Handling uncertainties of robot manipulators and active vision by constraint propagation

Joint errors are inevitable in robot manipulation. These uncertainties propagate to give rise to translational and orientational errors in the position and orientation of the robot end‐effector. The displacement of the active vision head mounted on the robot end‐effector produces distortion of the projected object on the image. Upon active visual inspection, the observed dimension of a mechanical part is given dimension by the measurement on the projected edge segment on the image. The difference between the observed dimension and the actual dimension is the displacement error in active vision. For different motion of the active vision head, the resulting displacement errors are different.

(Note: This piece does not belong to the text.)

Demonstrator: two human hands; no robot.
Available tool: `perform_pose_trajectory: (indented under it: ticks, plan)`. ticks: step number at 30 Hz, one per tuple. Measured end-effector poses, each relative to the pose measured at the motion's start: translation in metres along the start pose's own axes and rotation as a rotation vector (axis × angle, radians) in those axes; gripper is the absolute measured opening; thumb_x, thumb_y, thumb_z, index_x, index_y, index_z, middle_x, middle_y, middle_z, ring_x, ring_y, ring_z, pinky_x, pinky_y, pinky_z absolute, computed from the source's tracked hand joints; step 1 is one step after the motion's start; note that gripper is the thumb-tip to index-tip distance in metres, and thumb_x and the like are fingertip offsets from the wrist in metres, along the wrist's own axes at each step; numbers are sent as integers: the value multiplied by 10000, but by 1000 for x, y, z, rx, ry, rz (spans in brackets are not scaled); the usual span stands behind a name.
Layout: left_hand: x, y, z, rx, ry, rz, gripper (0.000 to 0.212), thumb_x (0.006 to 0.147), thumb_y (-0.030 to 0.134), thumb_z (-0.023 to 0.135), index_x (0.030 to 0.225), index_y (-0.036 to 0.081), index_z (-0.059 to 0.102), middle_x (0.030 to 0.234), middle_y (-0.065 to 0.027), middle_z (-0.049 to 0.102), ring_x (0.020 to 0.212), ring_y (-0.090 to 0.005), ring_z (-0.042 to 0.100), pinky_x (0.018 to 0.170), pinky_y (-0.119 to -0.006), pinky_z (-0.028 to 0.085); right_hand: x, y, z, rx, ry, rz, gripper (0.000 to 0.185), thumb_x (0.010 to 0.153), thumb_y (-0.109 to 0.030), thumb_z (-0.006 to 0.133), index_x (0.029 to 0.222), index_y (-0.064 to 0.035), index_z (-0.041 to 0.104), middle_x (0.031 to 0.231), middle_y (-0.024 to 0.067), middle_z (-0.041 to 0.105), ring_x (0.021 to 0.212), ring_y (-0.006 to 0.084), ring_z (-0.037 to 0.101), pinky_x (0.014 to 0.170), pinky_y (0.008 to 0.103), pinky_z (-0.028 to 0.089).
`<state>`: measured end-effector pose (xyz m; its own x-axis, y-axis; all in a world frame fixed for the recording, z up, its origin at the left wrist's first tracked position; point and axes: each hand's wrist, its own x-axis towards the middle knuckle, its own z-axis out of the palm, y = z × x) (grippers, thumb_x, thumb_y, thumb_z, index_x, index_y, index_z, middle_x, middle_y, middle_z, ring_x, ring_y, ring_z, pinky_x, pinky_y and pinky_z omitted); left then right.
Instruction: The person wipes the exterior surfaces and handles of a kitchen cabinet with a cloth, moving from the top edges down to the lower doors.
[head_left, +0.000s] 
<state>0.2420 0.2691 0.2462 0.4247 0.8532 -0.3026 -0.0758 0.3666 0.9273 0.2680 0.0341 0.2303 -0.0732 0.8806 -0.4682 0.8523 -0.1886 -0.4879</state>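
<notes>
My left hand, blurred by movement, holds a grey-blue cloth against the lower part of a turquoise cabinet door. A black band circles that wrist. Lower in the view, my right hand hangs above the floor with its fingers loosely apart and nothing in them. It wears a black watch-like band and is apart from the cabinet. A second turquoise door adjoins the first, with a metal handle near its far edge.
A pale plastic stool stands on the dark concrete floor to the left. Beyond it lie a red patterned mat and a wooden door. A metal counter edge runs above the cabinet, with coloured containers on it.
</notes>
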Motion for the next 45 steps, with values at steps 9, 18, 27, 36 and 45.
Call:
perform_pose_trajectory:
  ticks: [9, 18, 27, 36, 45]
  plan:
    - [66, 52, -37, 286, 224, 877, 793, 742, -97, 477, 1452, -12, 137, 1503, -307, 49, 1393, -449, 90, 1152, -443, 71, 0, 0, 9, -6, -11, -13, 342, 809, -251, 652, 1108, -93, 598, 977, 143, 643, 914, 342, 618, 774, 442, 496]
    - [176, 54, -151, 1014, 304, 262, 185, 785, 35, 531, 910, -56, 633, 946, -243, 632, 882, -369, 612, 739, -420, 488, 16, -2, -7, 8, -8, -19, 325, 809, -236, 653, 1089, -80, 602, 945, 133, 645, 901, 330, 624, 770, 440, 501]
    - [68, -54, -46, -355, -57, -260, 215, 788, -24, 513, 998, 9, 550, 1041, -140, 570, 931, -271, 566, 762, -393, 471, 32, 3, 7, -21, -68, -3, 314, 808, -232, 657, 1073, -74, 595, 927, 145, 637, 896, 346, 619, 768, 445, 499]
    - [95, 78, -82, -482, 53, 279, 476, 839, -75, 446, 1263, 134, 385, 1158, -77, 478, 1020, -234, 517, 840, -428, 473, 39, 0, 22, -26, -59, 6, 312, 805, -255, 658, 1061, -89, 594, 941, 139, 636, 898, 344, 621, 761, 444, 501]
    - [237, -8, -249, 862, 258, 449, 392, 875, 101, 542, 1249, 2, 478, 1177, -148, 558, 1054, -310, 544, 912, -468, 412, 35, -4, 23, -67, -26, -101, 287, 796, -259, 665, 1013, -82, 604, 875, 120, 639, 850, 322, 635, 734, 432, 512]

Given the uncertainties of the robot manipulator's joint errors, constraint propagation can be employed to assign the motion of the active sensor in order to satisfy the tolerance of the displacement errors for inspection. In this article, we define the constraint consistency and network satisfaction in the constraint network for the problem of displacement errors in active vision. A constraint network is a network where the nodes represent variables, or constraints, and the arcs represent the relationships between the output variables and the input variables of the constraints. In the displacement errors problem, the tolerance of the displacement errors and the translational and orientational errors of robot manipulators have interval values while the sensor motion has real values. Constraint propagation is developed to propagate the tolerance of displacement errors in the hierarchical interval constraint network in order to find the feasible robot motion. © 2002 Wiley Periodicals, Inc.